A random-effects model makes more sense in the real world because there are very few instances where a fixed-effects model is appropriate. Again, see my previous blog post on the assumptions behind these models.

**Underpowered Meta-Analyses**

While most meta-analyses are likely to have reasonably good power, in many cases, they may not. Some reasons include:

- A lack of studies (mainly affects random effects) and/or participants (affects both)
- Lots of true variance (heterogeneity)
- Using dichotomous outcomes
- Looking at variables that are difficult to detect because they are rarer (side effects)

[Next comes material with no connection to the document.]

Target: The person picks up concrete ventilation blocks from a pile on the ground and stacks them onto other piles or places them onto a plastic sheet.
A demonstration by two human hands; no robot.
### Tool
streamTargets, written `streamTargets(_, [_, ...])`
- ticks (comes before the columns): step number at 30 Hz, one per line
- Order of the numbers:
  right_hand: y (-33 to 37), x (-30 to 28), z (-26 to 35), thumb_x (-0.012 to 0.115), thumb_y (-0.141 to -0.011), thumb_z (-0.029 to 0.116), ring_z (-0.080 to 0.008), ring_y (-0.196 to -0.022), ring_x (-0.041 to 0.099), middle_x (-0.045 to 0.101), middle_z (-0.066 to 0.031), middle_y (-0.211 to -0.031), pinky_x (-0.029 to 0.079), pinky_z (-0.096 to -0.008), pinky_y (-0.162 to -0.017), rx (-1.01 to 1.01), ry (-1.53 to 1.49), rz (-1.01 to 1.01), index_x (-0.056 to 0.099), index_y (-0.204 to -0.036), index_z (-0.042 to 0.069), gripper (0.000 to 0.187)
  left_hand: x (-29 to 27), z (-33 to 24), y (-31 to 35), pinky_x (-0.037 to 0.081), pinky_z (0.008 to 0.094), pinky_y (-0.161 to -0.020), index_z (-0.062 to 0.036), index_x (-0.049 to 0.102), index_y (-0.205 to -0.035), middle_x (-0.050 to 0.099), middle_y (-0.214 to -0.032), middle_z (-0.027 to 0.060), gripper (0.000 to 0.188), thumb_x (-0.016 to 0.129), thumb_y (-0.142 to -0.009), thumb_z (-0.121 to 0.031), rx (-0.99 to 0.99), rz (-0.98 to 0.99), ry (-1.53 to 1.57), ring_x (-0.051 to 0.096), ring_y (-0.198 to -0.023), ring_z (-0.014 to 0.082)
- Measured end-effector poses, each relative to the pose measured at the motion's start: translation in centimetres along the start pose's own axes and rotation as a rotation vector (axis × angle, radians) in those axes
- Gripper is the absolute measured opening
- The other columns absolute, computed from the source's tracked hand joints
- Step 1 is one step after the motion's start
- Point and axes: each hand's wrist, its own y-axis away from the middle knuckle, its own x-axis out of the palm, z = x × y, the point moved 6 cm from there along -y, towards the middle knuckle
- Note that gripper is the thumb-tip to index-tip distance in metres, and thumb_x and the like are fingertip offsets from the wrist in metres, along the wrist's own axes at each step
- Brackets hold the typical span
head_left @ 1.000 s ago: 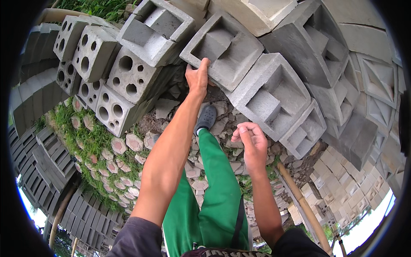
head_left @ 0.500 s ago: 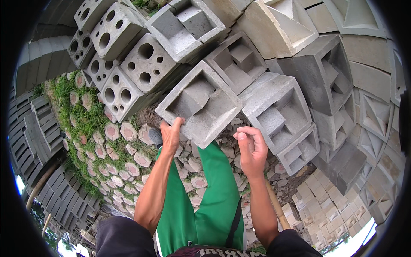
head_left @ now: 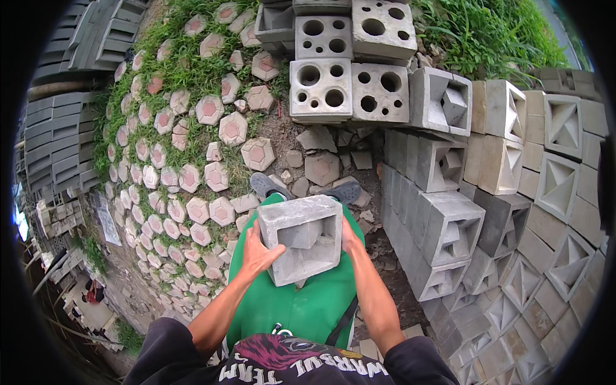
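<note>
A grey concrete ventilation block [head_left: 301, 208] with a recessed, stepped opening is held in front of my green trousers, between both hands. My left hand [head_left: 260, 250] grips its left side, the thumb lying over the front edge. My right hand [head_left: 348, 236] presses on the block's right side, its fingers partly hidden behind it. To the right stands a stack of similar grey ventilation blocks [head_left: 449, 224]. Ahead, several concrete blocks with round holes [head_left: 321, 90] are piled up.
Hexagonal pavers [head_left: 208, 110] with grass between them cover the ground at left. Broken paver pieces [head_left: 317, 138] lie ahead of my shoes [head_left: 266, 186]. Paler blocks with triangular recesses [head_left: 557, 186] form a wall at far right. More grey blocks [head_left: 58, 135] are stacked at far left.
The ventilation block has come off the stack and is now in front of my legs. My right hand, free before, now holds its right side. My view has turned left.
</note>
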Motion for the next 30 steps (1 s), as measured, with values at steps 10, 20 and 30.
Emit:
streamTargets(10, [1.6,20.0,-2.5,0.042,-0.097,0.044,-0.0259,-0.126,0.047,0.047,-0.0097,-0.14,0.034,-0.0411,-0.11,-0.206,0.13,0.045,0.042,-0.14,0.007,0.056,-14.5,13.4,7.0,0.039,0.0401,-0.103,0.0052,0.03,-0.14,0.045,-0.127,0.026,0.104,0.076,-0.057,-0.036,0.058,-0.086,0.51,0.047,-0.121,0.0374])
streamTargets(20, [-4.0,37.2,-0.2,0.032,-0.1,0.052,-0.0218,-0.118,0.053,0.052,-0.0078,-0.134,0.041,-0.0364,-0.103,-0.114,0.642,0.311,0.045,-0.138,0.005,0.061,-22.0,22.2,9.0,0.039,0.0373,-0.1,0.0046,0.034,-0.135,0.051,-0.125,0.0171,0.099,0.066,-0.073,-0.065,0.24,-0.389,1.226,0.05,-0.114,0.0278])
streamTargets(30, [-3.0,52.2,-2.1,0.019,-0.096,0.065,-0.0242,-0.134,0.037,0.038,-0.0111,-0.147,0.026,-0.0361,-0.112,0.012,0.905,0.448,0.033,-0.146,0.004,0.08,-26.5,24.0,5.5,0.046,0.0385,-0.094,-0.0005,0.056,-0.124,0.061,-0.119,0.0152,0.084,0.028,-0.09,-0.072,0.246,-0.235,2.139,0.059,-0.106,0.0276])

So, why would an underpowered meta-analysis be a problem? Imagine the that your meta-analysis has the following characteristics:

- Using odds ratios to pool the number of people who experienced adverse events
- you’re using a random-effects model (based on assumptions)
- you haven’t found too many studies
- there’s a lot of between-study variance,

What’s the result?

Low power. And then, you’ll falsely conclude that XX drug doesn’t result in a statistically significant increase in adverse events. What’s the solution to this? Doing a power analysis before starting a meta-analysis, which will help you figure out how many studies/participants you’d need to achieve a certain amount of power. Doing post-hoc power analyses aren’t very useful unless you report the confidence intervals, which give you more information then “our meta-analysis had low power, which is why we couldn’t detect an effect.”

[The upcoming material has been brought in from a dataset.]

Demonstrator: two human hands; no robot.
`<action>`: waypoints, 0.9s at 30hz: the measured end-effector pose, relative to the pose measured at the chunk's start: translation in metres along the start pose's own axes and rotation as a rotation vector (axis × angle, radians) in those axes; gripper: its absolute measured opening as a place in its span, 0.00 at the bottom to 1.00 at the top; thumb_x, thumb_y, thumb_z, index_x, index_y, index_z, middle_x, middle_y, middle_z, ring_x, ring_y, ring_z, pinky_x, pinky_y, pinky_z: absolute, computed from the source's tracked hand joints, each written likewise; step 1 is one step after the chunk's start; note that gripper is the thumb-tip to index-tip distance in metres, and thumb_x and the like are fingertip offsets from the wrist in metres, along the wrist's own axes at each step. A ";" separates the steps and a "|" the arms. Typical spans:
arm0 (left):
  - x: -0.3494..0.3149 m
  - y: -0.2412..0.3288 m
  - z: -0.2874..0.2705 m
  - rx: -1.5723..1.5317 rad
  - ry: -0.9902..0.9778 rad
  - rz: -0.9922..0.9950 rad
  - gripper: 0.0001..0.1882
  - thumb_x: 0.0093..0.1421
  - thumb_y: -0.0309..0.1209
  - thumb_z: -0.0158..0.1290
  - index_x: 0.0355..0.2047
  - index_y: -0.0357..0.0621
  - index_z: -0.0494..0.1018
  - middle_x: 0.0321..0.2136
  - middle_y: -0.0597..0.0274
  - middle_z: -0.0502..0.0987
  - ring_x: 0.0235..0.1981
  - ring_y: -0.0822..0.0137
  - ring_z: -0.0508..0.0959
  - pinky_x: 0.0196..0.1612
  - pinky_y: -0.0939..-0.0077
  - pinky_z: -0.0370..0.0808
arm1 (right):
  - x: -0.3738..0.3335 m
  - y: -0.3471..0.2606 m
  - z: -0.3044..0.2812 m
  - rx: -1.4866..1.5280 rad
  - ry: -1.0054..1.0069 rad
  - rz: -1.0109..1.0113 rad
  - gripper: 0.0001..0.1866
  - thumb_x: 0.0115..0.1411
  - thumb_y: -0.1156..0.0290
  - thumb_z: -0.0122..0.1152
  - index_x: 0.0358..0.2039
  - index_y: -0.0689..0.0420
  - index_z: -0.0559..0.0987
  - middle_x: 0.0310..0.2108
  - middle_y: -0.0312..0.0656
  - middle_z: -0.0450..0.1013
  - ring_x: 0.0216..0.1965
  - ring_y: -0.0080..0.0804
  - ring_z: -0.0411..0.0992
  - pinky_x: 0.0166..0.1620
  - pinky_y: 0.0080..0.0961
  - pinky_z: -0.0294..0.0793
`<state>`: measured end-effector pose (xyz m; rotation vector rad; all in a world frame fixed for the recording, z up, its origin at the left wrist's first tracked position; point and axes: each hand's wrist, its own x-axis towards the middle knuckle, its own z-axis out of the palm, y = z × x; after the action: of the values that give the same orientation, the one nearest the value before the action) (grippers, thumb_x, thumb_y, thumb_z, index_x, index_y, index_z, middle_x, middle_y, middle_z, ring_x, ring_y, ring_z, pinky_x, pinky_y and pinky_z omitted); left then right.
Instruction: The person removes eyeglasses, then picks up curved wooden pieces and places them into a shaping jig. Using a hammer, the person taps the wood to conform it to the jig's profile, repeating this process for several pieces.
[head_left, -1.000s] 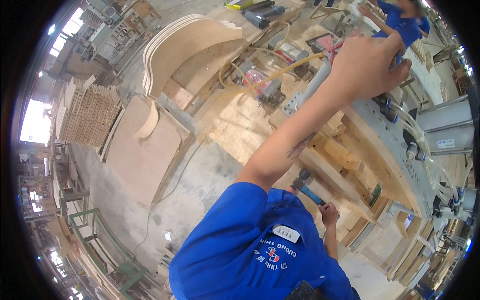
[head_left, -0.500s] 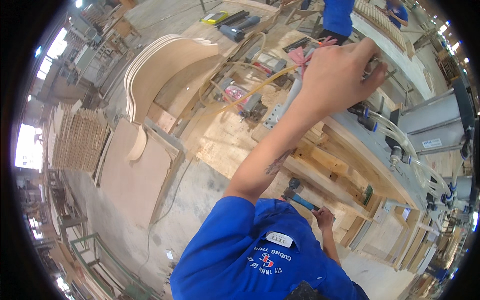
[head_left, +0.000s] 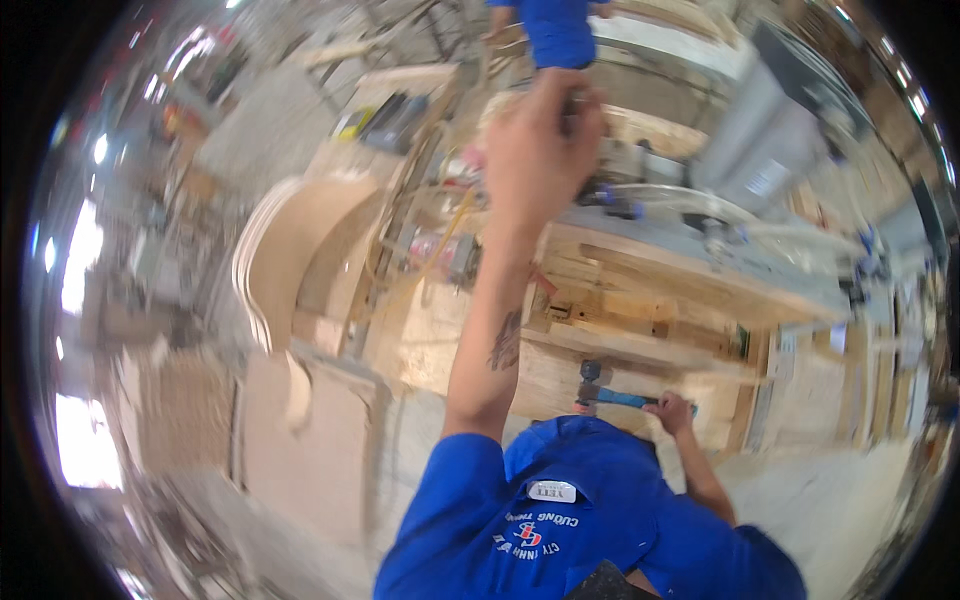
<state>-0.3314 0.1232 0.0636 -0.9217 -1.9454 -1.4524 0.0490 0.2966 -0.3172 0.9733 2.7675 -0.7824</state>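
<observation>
My left arm stretches far forward, and my left hand (head_left: 540, 150) is raised over the far side of the workbench. Its fingers are curled, with a small dark thing between thumb and fingers, too blurred to name. Close to my body, my right hand (head_left: 673, 411) grips the blue handle of a hammer (head_left: 622, 398). The dark hammer head (head_left: 590, 371) points left, over the bench's near edge. Beyond the hammer is a wooden frame or jig (head_left: 640, 320) with pale rails and blocks.
Grey metal cylinder (head_left: 770, 120) and clear hoses (head_left: 700, 205) stand at the far right. A stack of curved plywood pieces (head_left: 275, 255) is on the left, near flat boards (head_left: 305, 440) and a wood stack (head_left: 185, 410). Another person in blue (head_left: 558, 35) stands ahead.
The view has turned, so the bench lies more level across it. My left hand now appears further left, its fingers still curled. The hammer stays in my right hand.
</observation>
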 end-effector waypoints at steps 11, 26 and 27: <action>0.002 0.006 0.019 0.064 -0.010 -0.121 0.12 0.69 0.34 0.50 0.41 0.37 0.76 0.23 0.62 0.79 0.24 0.71 0.75 0.30 0.75 0.73 | 0.007 0.023 0.007 0.220 0.111 -0.019 0.27 0.37 0.45 0.77 0.20 0.55 0.74 0.21 0.47 0.74 0.27 0.50 0.75 0.31 0.44 0.72; -0.166 0.310 0.110 -1.286 -0.952 -0.128 0.21 0.72 0.46 0.42 0.32 0.43 0.74 0.31 0.59 0.79 0.30 0.59 0.76 0.35 0.68 0.72 | -0.021 0.010 0.005 0.254 0.106 0.032 0.14 0.49 0.60 0.71 0.32 0.53 0.79 0.34 0.46 0.77 0.40 0.53 0.73 0.48 0.48 0.71; -0.170 0.323 0.111 -1.448 -0.980 -0.274 0.20 0.70 0.45 0.46 0.30 0.44 0.75 0.30 0.59 0.79 0.30 0.60 0.75 0.32 0.71 0.71 | -0.020 0.011 0.007 0.280 0.103 0.000 0.13 0.49 0.62 0.70 0.31 0.53 0.78 0.32 0.46 0.77 0.40 0.52 0.74 0.48 0.49 0.71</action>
<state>0.0251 0.2554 0.0957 -2.3457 -1.2020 -3.0199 0.0706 0.2891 -0.3227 1.0864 2.7940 -1.1759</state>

The calculations by hand are somewhat complicated and tedious, but there is a reasonably straightforward R script that folks like Dan Quintana have developed to do this. I can’t vouch for the R script because I haven’t used it myself, but I thought it would be worth sharing.

**References**

- Borenstein M, Hedges LV, Higgins JPT, Rothstein HR.
*Introduction to Meta-Analysis*. John Wiley & Sons; 2011. - Motulsky H.
*Intuitive Biostatistics: A Nonmathematical Guide to Statistical Thinking*. Oxford University Press; 2014. - Bem DJ. Feeling the future: experimental evidence for anomalous retroactive influences on cognition and affect.
*J Pers Soc Psychol*. 2011;100(3):407-425.

Great

RE: “To also assess things like risk of bias, study quality, publication bias, etc” My understanding was that meta-analyses are conducted using a sample of published studies. Doesn’t this feature subject them to the publication bias? Or has that method of sampling chnaged?

It does. My article before this one was on publication bias and some methods of detecting it. Our best way to currently deal with publication bias is to extensively search the published literature, the gray literature, and unpublished literature. Only a few research groups like Cochrane and Campbell do this, which is why their systematic reviews are of much higher quality than the vast majority that are published (which only add noise).

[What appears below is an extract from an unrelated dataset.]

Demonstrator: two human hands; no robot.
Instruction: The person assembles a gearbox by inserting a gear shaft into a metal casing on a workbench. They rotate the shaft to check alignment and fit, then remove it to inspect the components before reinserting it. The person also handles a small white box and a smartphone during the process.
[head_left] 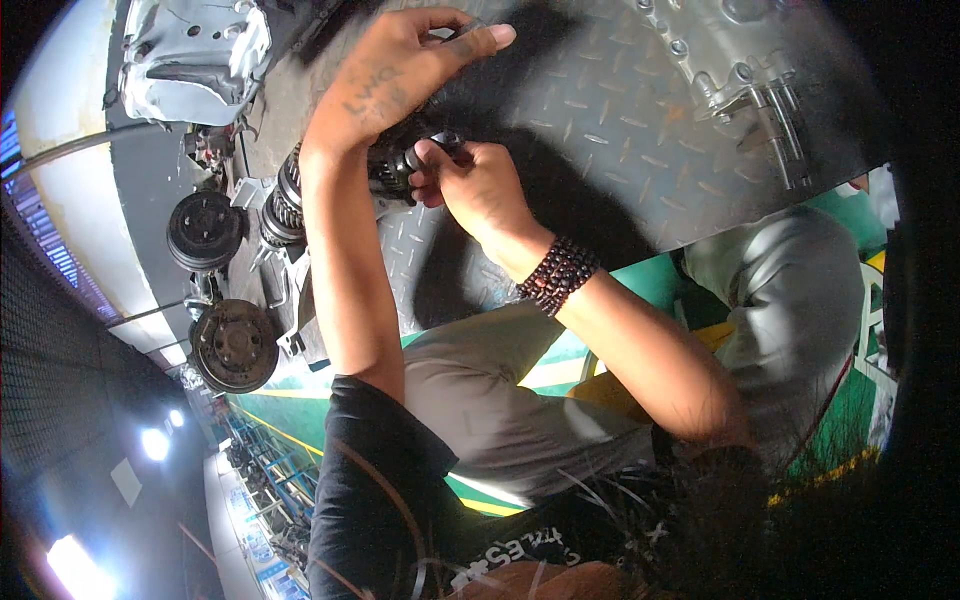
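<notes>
My right hand [482,190], with a dark bead bracelet at the wrist, is closed around the end of a dark, ribbed gear shaft [390,172]. Thumb and fingers wrap it, and part of the shaft passes behind my left forearm. Above it, my left hand [385,75] is held over the metal tabletop [600,150], back toward me. Its thumb stretches out to the right, apart from the fingers, whose tips are partly hidden. Nothing shows in that hand, though its palm is out of sight. More toothed gears [283,212] stand just left of my left forearm.
A ribbed metal casing [725,60] with protruding rods lies at the far right of the tabletop. Two round brake drums [234,345] sit along the left edge, and a silver housing [195,60] is at the far left. My bent legs are below the near edge.
</notes>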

And it is possible to obtain unpublished research. For example, in 2008, Irving Kirsch published a meta-analysis of antidepressants using both published and unpublished research. He got his hands on the unpublished research by invoking the Freedom of a Information Act and pressing the FDA and pharmaceutical companies to hand over the registered study data put in a file drawer (preregistering with the FDA is a requirement with pharmaceutical trials).